DESCRIPTION OF THE TASK: Every line of the data below is to be written out again exactly.

DATA SHOWN:
□ □ □ □ □
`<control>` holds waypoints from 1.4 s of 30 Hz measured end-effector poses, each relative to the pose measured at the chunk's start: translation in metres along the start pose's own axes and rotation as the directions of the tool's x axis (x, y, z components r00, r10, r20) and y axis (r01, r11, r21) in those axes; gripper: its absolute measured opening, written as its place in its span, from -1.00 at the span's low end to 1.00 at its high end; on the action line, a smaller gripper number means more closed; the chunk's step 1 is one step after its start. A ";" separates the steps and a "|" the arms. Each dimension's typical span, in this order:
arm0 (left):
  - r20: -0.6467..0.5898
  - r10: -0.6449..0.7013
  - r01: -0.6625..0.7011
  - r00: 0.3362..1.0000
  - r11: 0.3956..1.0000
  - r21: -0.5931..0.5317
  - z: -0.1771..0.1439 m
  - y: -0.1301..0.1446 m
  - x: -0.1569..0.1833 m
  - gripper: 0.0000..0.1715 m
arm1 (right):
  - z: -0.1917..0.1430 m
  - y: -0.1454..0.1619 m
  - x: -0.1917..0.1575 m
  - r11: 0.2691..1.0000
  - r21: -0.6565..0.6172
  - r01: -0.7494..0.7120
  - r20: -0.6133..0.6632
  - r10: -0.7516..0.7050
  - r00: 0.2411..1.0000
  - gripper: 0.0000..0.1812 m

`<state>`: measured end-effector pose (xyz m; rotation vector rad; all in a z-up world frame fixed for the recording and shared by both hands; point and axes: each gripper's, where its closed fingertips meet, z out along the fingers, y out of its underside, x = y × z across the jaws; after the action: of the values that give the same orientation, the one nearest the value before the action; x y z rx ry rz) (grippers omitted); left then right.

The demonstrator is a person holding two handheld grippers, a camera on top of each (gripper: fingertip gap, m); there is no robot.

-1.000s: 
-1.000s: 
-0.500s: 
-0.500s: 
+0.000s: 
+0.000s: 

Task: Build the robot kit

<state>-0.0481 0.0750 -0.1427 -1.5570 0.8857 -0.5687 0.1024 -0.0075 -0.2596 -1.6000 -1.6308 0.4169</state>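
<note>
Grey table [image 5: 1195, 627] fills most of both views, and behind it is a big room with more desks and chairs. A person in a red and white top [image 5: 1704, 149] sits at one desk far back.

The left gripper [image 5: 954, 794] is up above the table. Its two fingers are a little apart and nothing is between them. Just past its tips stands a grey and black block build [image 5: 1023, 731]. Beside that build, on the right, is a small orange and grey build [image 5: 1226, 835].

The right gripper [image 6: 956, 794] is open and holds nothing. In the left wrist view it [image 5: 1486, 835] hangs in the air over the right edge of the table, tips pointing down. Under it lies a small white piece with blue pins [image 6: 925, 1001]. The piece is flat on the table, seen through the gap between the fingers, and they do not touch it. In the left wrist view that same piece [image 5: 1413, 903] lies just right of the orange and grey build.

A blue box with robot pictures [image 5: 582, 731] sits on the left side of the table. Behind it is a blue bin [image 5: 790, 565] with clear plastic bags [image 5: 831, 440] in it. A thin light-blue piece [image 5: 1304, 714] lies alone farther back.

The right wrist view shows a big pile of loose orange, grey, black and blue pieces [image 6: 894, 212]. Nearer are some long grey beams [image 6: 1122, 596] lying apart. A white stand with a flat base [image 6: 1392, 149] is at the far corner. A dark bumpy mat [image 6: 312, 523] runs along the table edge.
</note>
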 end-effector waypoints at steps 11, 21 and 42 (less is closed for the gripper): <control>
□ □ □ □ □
EXERCISE RESPONSE:
`<control>` holds waypoints from 1.4 s of 30 Hz measured end-effector poses, each relative to the pose measured at the chunk's start: translation in metres along the start pose's own axes and rotation as the directions of the tool's x axis (x, y, z components r00, r10, r20) and y axis (r01, r11, r21) in those axes; gripper: its absolute measured opening, written as its place in its span, from -1.00 at the span's low end to 1.00 at its high end; on the action line, a smaller gripper number means more closed; the chunk's step 1 is one step after its start. A ";" separates the steps and a "|" the arms. Each dimension's typical span, in this order:
arm0 (left):
  - r20: -0.6467..0.5898
  - r10: -0.6449..0.7013
  - r01: -0.6625..0.7011
  - r00: 0.3362..1.0000
  - r11: 0.3956..1.0000
  - r21: -0.5931..0.5317
  - z: -0.1771..0.1439 m
  - y: -0.1301..0.1446 m
  - x: -0.1569..0.1833 m
  - gripper: 0.0000..0.1715 m
arm1 (right):
  - z: -0.1917..0.1430 m
  - y: -0.1454..0.1619 m
  - x: -0.1917..0.1575 m
  - r11: 0.2691..1.0000
  - r21: -0.6565..0.6172
  - r01: -0.7494..0.7120
  - r20: -0.6133..0.6632
  - r10: -0.7516..0.7050
  - r00: 0.2411..1.0000
  - gripper: 0.0000..0.1812 m

`<state>`: measured end-effector pose (xyz m; rotation vector rad; all in a z-up world frame fixed for the recording and shared by both hands; point and axes: each gripper's, where its closed fingertips meet, z out along the fingers, y out of its underside, x = y × z across the jaws; after the action: of the values that give the same orientation, the one nearest the value before the action; x y z rx ry rz) (grippers omitted); left then right.

The demonstrator is a person holding two handheld grippers, a camera on top of each (gripper: fingertip gap, m); there is no robot.

-1.000s: 
-1.000s: 
-0.500s: 
-0.500s: 
+0.000s: 
+0.000s: 

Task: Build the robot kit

<state>-0.0481 0.0750 -0.1427 -1.5570 0.8857 -0.5687 0.1024 -0.0075 -0.2596 -1.6000 -1.6308 0.4169</state>
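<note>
Grey table [image 5: 1195, 627] fills most of both views, and behind it is a big room with more desks and chairs. A person in a red and white top [image 5: 1704, 149] sits at one desk far back.

The left gripper [image 5: 954, 794] is up above the table. Its two fingers are a little apart and nothing is between them. Just past its tips stands a grey and black block build [image 5: 1023, 731]. Beside that build, on the right, is a small orange and grey build [image 5: 1226, 835].

The right gripper [image 6: 956, 794] is open and holds nothing. In the left wrist view it [image 5: 1486, 835] hangs in the air over the right edge of the table, tips pointing down. Under it lies a small white piece with blue pins [image 6: 925, 1001]. The piece is flat on the table, seen through the gap between the fingers, and they do not touch it. In the left wrist view that same piece [image 5: 1413, 903] lies just right of the orange and grey build.

A blue box with robot pictures [image 5: 582, 731] sits on the left side of the table. Behind it is a blue bin [image 5: 790, 565] with clear plastic bags [image 5: 831, 440] in it. A thin light-blue piece [image 5: 1304, 714] lies alone farther back.

The right wrist view shows a big pile of loose orange, grey, black and blue pieces [image 6: 894, 212]. Nearer are some long grey beams [image 6: 1122, 596] lying apart. A white stand with a flat base [image 6: 1392, 149] is at the far corner. A dark bumpy mat [image 6: 312, 523] runs along the table edge.
</note>
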 end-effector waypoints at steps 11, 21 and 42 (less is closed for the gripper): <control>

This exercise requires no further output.